Repeat the listing below word for word, leaving nothing out.

- - -

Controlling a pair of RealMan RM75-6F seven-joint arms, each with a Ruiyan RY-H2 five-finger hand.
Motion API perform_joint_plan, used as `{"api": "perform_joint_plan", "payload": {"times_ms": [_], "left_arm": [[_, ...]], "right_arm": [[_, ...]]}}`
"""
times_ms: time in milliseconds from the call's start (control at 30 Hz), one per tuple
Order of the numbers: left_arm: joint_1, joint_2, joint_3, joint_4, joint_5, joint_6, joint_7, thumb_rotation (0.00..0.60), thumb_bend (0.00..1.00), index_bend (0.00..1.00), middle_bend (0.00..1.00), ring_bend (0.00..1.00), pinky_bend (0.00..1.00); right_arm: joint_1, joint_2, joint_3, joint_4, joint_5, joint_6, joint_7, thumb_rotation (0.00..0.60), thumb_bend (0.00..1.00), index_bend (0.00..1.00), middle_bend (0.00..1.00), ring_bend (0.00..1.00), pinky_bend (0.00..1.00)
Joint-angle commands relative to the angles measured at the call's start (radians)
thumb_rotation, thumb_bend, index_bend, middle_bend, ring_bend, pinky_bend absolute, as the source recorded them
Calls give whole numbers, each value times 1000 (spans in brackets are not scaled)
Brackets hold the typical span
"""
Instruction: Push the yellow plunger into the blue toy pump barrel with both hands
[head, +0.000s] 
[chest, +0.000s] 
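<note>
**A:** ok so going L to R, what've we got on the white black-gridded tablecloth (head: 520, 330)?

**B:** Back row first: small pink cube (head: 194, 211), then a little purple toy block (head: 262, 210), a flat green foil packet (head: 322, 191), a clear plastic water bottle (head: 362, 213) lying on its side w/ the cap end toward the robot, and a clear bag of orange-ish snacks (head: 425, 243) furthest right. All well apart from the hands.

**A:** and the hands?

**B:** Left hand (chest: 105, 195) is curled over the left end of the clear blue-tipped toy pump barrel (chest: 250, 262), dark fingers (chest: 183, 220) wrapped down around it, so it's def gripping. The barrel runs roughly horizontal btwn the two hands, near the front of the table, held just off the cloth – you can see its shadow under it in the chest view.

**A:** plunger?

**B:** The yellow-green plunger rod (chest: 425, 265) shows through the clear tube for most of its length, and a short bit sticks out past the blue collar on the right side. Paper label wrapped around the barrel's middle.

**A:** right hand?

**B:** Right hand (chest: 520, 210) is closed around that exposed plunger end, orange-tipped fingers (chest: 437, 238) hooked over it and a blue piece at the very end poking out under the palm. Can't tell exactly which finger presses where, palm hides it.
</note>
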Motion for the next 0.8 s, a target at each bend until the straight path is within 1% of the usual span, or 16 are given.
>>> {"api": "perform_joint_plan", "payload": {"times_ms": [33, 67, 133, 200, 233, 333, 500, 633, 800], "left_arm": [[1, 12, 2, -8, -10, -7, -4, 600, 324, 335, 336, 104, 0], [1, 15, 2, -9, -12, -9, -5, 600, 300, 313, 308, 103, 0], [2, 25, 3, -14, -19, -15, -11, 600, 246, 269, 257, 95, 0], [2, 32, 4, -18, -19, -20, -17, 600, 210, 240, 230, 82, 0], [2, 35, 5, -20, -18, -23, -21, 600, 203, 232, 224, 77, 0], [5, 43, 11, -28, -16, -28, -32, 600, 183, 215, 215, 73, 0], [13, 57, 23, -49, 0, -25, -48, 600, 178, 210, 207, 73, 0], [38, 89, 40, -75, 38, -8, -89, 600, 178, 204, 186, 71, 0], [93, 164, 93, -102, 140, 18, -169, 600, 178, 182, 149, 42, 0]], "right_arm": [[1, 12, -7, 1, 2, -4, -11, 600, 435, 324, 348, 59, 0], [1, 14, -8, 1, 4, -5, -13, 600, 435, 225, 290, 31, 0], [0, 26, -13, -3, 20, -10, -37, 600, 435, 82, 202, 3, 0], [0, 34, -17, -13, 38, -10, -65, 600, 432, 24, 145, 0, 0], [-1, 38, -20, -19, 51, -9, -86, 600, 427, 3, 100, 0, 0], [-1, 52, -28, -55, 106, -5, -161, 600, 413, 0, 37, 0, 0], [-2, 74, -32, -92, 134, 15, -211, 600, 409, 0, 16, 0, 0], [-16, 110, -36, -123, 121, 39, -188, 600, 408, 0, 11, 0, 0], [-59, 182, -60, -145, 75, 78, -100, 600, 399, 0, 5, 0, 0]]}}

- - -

Your response:
Controlling a pair of RealMan RM75-6F seven-joint arms, each with a Ruiyan RY-H2 five-finger hand.
Motion API perform_joint_plan, used as `{"api": "perform_joint_plan", "payload": {"times_ms": [_], "left_arm": [[_, ...]], "right_arm": [[_, ...]]}}`
"""
times_ms: time in milliseconds from the call's start (control at 30 Hz), one per tuple
Order of the numbers: left_arm: joint_1, joint_2, joint_3, joint_4, joint_5, joint_6, joint_7, thumb_rotation (0.00..0.60), thumb_bend (0.00..1.00), index_bend (0.00..1.00), middle_bend (0.00..1.00), ring_bend (0.00..1.00), pinky_bend (0.00..1.00); right_arm: joint_1, joint_2, joint_3, joint_4, joint_5, joint_6, joint_7, thumb_rotation (0.00..0.60), thumb_bend (0.00..1.00), index_bend (0.00..1.00), middle_bend (0.00..1.00), ring_bend (0.00..1.00), pinky_bend (0.00..1.00)
Joint-angle commands relative to the angles measured at the call's start (radians)
thumb_rotation, thumb_bend, index_bend, middle_bend, ring_bend, pinky_bend absolute, as the source recorded them
Calls give whole numbers, each value times 1000 (spans in brackets are not scaled)
Brackets hold the typical span
"""
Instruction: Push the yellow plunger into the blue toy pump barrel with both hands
[head, +0.000s] 
[chest, +0.000s] 
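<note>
**A:** ok so going L to R, what've we got on the white black-gridded tablecloth (head: 520, 330)?

**B:** Back row first: small pink cube (head: 194, 211), then a little purple toy block (head: 262, 210), a flat green foil packet (head: 322, 191), a clear plastic water bottle (head: 362, 213) lying on its side w/ the cap end toward the robot, and a clear bag of orange-ish snacks (head: 425, 243) furthest right. All well apart from the hands.

**A:** and the hands?

**B:** Left hand (chest: 105, 195) is curled over the left end of the clear blue-tipped toy pump barrel (chest: 250, 262), dark fingers (chest: 183, 220) wrapped down around it, so it's def gripping. The barrel runs roughly horizontal btwn the two hands, near the front of the table, held just off the cloth – you can see its shadow under it in the chest view.

**A:** plunger?

**B:** The yellow-green plunger rod (chest: 425, 265) shows through the clear tube for most of its length, and a short bit sticks out past the blue collar on the right side. Paper label wrapped around the barrel's middle.

**A:** right hand?

**B:** Right hand (chest: 520, 210) is closed around that exposed plunger end, orange-tipped fingers (chest: 437, 238) hooked over it and a blue piece at the very end poking out under the palm. Can't tell exactly which finger presses where, palm hides it.
</note>
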Motion for the next 0.8 s, a target at each bend until the straight path is within 1% of the usual span, or 16 are given.
>>> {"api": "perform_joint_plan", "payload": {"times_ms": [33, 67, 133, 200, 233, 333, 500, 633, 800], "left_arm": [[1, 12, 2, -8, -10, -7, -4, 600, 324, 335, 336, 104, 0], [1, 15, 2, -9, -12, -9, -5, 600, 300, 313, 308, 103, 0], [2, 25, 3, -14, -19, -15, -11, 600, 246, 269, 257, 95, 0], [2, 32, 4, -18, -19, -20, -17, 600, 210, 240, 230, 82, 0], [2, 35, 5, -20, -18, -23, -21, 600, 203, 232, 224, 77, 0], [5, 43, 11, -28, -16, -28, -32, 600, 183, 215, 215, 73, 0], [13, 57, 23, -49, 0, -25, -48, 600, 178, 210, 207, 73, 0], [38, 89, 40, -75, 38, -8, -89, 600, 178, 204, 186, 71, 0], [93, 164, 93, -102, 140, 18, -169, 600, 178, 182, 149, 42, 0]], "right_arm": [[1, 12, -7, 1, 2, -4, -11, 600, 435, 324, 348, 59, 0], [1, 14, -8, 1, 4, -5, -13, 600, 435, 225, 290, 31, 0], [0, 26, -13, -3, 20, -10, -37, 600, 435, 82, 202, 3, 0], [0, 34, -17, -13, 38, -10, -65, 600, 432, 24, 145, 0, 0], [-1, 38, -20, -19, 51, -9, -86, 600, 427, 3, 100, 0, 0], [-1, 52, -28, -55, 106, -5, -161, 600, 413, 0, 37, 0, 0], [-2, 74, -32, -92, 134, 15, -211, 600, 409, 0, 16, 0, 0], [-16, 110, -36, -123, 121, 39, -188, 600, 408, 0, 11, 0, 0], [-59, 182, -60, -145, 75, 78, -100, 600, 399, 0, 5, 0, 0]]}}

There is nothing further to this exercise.